Buscando en mi interior…

Temblad y no pequéis; meditad en vuestro corazón estando en vuestra cama, y callad. Salmos 4:4

¿Por qué es necesario auto examinarme?

Examinando mi interior, puedo encontrarme conmigo mismo y tomar conciencia de mi vivir, en este proceso identificaremos paz interior, tranquilidad cuando se es transparente, leal y se proyecta a todo y a todos los que me rodean; pero en otros casos será lo contrario, quizás encontremos falsedad por no aceptar diversas situaciones, cuando esto sucede se altera el equilibro emocional por ello enfrentamos crisis, pues no debemos quedarnos allí; si no que al reconocer mi estado debo sentir arrepentimiento y tal arrepentimiento con la ayuda del Señor Jesucristo, desencadena cambios favorables, dice Salmos 119:59 Consideré mis caminos y volví mis pies a tus caminos.

Escudríñe su corazón, y busque, al encontrar debilidades en su interior, vuélvase a Dios (Lamentaciones 3:40).

¿Para qué auto examinarme?

Es posible que no sea fácil, puesto, engañoso es el corazón más que todas las cosas. ¿Quién lo conocerá?
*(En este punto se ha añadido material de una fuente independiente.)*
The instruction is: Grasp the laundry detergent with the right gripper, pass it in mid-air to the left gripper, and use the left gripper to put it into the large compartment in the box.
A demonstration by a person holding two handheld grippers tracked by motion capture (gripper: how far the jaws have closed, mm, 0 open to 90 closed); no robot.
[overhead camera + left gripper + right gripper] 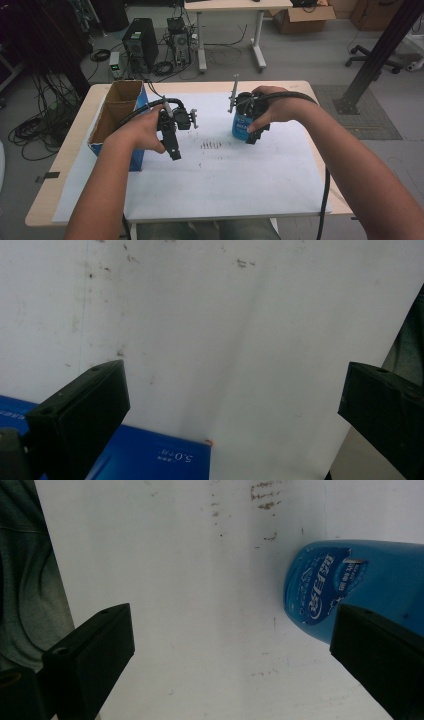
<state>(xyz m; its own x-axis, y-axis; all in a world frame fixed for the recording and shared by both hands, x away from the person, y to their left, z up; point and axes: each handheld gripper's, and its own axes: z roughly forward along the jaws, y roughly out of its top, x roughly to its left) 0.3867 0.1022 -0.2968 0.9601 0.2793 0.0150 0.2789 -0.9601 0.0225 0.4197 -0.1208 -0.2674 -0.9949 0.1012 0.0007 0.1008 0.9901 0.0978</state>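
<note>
A blue bottle (240, 128) with a printed label stands upright on the white paper (225, 175), right of the middle. My right gripper (253, 139) hovers just beside it, pointing down and open. In the right gripper view the blue bottle (345, 575) lies against the right jaw's outer side, and the right gripper (230, 625) has only bare paper in its gap. My left gripper (175, 154) hangs open above the paper, close to the open cardboard box (107, 117) with blue sides. The left gripper (232, 385) has nothing between its jaws, and the box's blue wall (150, 455) lies below them.
The paper covers most of the wooden table (65, 150). Faint dark marks (211, 145) sit on the paper between the two grippers. Beyond the far edge, computers (140, 42) and cables rest on the floor near another table's leg (201, 40). A black slanted post (380, 55) stands at the right.
</note>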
Jeremías 17:9-10. Necesitamos de Dios, él nos creó y nos dice: “Yo Jehová que escudriño la mente, que pruebo el corazón; para dar a cada uno según su camino, según el fruto de sus obras”.  1 corintios 11:31 Si, pues nos examinásemos  a nosotros mismos, no seriamos juzgados; Los seres humanos debemos aprender a conocernos, conocer mis límites, mis estados de ánimo, mis reacciones, mis debilidades. En algunos  momentos del diario vivir se enfrentan situaciones exigentes que quebrantan el ser y generalmente se buscan culpables sean personas o eventos generando complicaciones, es probable que al auto examinarnos determinemos un grado de responsabilidad ante la misma.
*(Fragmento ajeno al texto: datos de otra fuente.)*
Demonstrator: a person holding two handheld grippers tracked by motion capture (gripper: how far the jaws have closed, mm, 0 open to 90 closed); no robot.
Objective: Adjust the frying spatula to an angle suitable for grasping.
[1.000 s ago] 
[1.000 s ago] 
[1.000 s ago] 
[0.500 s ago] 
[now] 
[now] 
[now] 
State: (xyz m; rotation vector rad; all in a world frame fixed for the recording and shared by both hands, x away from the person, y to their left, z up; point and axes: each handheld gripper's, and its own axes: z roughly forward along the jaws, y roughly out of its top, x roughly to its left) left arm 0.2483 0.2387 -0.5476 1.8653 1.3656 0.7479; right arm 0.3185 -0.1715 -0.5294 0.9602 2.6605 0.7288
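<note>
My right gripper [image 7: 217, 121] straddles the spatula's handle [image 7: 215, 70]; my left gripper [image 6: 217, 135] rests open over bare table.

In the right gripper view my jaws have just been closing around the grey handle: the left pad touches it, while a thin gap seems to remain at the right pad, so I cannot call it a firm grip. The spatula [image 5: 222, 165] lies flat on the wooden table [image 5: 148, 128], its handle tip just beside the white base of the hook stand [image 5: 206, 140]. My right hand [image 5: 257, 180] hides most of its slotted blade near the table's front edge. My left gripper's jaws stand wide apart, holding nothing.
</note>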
Conocerme,  aceptarme y asumir mis debilidades son pilares fundamentales para el crecimiento social, emocional, espiritual entre otros.

Afortunadamente la misericordia de Dios es nueva cada día y hoy nos da la oportunidad de examinarnos, alcanzando un nivel especial en nuestra vida que comprometa el ser y el hacer, una vida nueva, calidad de vida a nuestro favor y a favor de los familiares, amigos y compañeros que forman parte de mí vivir.